(Beginning of Recorded data)
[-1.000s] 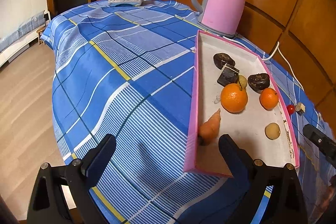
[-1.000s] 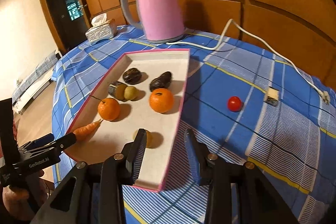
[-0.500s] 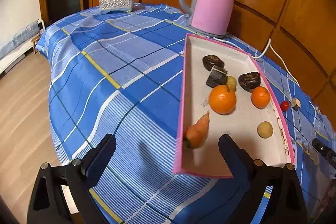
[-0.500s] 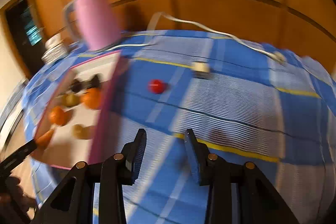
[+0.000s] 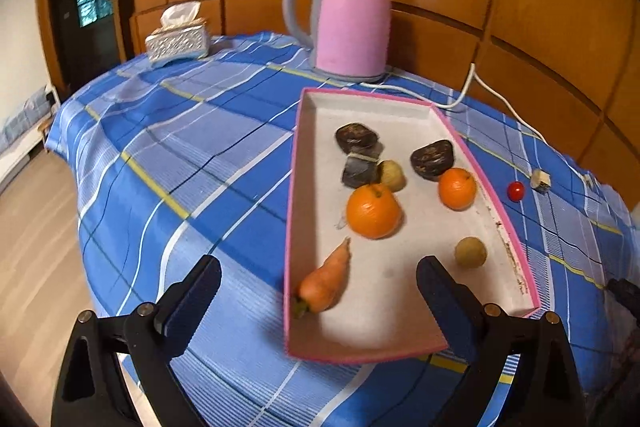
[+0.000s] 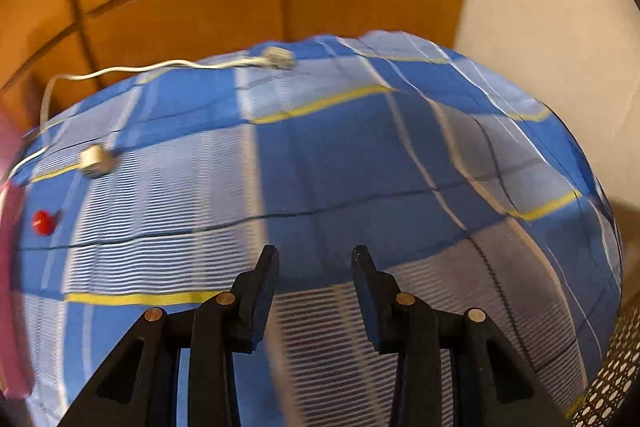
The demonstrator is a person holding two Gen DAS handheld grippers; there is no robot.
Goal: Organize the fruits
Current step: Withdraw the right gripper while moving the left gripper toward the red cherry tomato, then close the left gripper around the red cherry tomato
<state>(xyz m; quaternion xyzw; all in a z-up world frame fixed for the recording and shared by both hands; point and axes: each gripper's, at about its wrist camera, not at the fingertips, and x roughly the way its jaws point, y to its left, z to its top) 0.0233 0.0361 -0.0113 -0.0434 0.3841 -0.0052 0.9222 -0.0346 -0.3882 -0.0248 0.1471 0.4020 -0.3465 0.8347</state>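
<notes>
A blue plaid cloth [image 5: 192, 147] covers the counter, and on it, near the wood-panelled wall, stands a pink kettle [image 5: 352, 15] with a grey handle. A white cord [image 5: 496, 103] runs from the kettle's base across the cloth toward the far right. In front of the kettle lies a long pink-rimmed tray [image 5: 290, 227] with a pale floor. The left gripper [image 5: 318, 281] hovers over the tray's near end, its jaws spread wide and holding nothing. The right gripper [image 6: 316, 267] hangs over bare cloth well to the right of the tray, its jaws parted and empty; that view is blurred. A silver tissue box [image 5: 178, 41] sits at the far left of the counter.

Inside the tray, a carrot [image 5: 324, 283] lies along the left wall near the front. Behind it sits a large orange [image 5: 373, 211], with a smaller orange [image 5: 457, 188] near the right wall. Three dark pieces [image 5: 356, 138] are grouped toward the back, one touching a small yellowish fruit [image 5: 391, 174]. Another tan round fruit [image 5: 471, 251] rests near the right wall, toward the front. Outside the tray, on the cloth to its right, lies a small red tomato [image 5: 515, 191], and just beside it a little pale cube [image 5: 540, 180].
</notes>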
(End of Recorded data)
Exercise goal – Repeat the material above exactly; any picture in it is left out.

Written answer –
[-1.000s] 
[-1.000s] 
[-0.500s] 
[-0.500s] 
[+0.000s] 
[+0.000s] 
The demonstrator is a person holding two Gen DAS handheld grippers; there is no robot.
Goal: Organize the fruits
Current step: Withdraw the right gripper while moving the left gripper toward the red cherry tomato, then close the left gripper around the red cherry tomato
<state>(xyz m; quaternion xyzw; all in a z-up world frame fixed for the recording and shared by both hands; point and axes: each gripper's, at about its wrist camera, not at the fingertips, and x roughly the way its jaws point, y to its left, z to its top) 0.0233 0.0361 -0.0113 -0.0434 0.3841 -0.0052 0.9222 -0.0346 -0.3882 -0.0248 0.1471 0.4020 -0.3465 0.8347</state>
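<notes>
A blue plaid cloth [image 5: 192, 147] covers the counter, and on it, near the wood-panelled wall, stands a pink kettle [image 5: 352, 15] with a grey handle. A white cord [image 5: 496, 103] runs from the kettle's base across the cloth toward the far right. In front of the kettle lies a long pink-rimmed tray [image 5: 290, 227] with a pale floor. The left gripper [image 5: 318, 281] hovers over the tray's near end, its jaws spread wide and holding nothing. The right gripper [image 6: 316, 267] hangs over bare cloth well to the right of the tray, its jaws parted and empty; that view is blurred. A silver tissue box [image 5: 178, 41] sits at the far left of the counter.

Inside the tray, a carrot [image 5: 324, 283] lies along the left wall near the front. Behind it sits a large orange [image 5: 373, 211], with a smaller orange [image 5: 457, 188] near the right wall. Three dark pieces [image 5: 356, 138] are grouped toward the back, one touching a small yellowish fruit [image 5: 391, 174]. Another tan round fruit [image 5: 471, 251] rests near the right wall, toward the front. Outside the tray, on the cloth to its right, lies a small red tomato [image 5: 515, 191], and just beside it a little pale cube [image 5: 540, 180].
</notes>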

Work on this exercise has been finished.